▶ [Task objective]: Please return all lines of the data below containing the string "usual".

▶ [Data extract]:
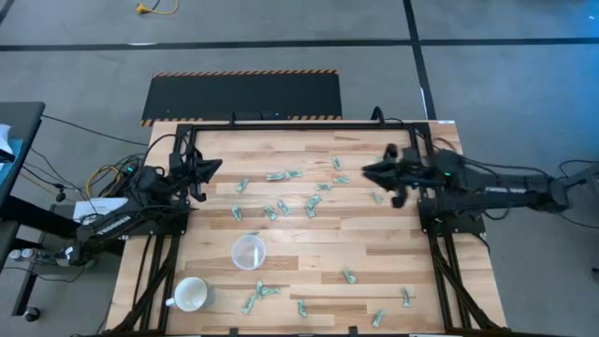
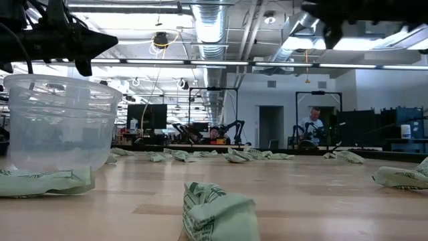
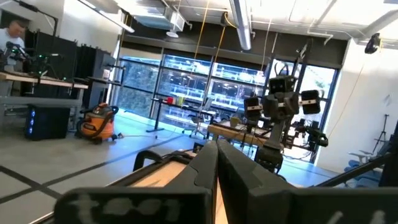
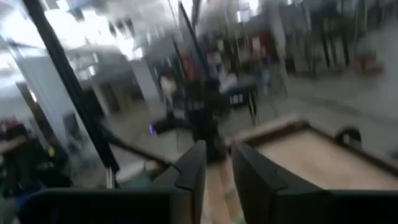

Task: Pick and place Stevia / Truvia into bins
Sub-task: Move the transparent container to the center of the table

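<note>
The cup (image 1: 248, 252) stands upright on the table (image 1: 393, 243), with the white mug (image 1: 190, 295) near it toward the table's front-left corner. In the low view the cup (image 2: 59, 120) fills the left side; its walls are see-through and no sachet can be made out inside, though the base is partly masked by a sachet lying against it.

The sachets (image 1: 284, 175) lie scattered flat on the wood. Most sit beyond the cup, in a loose band across the table's middle; a few lie near the front edge, to the cup's right. In the low view one sachet (image 2: 217, 213) is cut off by the lower frame edge, and the far ones merge into a row whose count cannot be told.

The left gripper (image 1: 213, 169) hangs above the table's left edge, beyond the cup, fingers pressed together and empty; its wrist view shows the fingers (image 3: 200, 169) meeting with no gap.

The right gripper (image 1: 372, 172) hangs above the table's right side, well apart from the cup. Its wrist view is smeared, yet a narrow gap shows between the fingers (image 4: 191, 167), with nothing between them.
</note>
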`<state>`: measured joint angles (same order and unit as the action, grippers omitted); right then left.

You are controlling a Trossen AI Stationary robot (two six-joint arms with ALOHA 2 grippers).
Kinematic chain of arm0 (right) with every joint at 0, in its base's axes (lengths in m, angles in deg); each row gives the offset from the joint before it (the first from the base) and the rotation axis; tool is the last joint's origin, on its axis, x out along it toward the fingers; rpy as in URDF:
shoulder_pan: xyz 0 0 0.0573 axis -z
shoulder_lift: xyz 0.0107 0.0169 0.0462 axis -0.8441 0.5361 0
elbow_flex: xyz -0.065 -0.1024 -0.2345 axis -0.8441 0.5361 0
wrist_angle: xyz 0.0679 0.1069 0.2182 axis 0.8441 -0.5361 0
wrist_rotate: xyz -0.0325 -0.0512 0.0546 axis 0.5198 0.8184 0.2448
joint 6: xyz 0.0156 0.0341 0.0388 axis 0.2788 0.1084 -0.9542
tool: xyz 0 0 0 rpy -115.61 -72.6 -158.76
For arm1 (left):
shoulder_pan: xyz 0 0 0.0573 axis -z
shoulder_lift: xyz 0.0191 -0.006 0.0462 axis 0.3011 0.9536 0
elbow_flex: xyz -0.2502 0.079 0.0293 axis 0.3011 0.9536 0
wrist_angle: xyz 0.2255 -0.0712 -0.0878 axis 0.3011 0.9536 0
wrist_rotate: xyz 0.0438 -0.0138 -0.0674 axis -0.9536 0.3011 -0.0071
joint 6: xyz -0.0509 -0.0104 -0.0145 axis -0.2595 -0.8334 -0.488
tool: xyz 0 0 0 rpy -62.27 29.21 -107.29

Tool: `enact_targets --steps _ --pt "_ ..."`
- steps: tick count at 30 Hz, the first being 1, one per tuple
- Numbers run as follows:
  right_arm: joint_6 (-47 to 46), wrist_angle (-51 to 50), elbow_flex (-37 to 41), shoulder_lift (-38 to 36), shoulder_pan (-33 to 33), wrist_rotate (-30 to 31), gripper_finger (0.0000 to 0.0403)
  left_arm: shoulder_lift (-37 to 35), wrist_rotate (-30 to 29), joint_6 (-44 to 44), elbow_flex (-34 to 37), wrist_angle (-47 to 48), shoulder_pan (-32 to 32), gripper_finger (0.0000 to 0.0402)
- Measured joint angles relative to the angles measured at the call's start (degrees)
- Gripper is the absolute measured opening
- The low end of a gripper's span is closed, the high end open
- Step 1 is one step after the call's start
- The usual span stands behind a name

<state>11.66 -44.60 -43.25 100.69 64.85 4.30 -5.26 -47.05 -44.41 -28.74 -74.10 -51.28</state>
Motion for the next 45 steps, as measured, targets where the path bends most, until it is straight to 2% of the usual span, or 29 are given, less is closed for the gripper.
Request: enact_targets --steps 5,11,17,26,31,35,40,45 --pt "-2.16 -11.99 -13.48 18.55 -3.77 0.04 0.0105 -0.02 0.26 0.0 0.0 0.28 0.0 0.0" --pt "-2.48 -24.54 -32.29 37.71 -7.76 0.09 0.0107 -0.02 3.19 0.0 0.0 0.31 0.0 0.0" --pt "-3.73 -35.47 -50.99 54.08 -9.95 0.22 0.0107 -0.02 3.82 0.0 0.0 0.54 0.0 0.0" --pt "-1.39 -49.56 -74.9 75.16 -12.55 -0.15 0.0107 -0.02 3.8 0.0 -0.02 1.4 0.0 0.0" --pt "2.04 -55.31 -85.39 83.71 -14.2 -0.23 0.0107 -0.02 3.78 0.0 -0.02 1.68 -0.02 0.0" --pt "5.49 -56.89 -90.72 89.01 -15.17 -0.41 0.0107 -0.02 3.78 0.0 -0.02 1.73 0.0 0.0" --pt "8.68 -56.58 -94.5 93.03 -15.55 -4.66 0.0107 -0.02 3.78 0.0 -0.04 2.01 -0.02 0.0" --pt "8.72 -56.5 -95.61 95.47 -15.25 -6.09 0.0107 0.0 3.74 -0.01 -0.04 2.7 0.0 0.0"
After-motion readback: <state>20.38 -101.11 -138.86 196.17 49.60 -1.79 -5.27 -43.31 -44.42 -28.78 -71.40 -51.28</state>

▶ [Answer space]:
- The usual span stands behind a name
Motion for the next 45 steps, as measured, targets where the path bends most, until it is straight to 2% of the usual span, or 29 are given, less is closed for the gripper.

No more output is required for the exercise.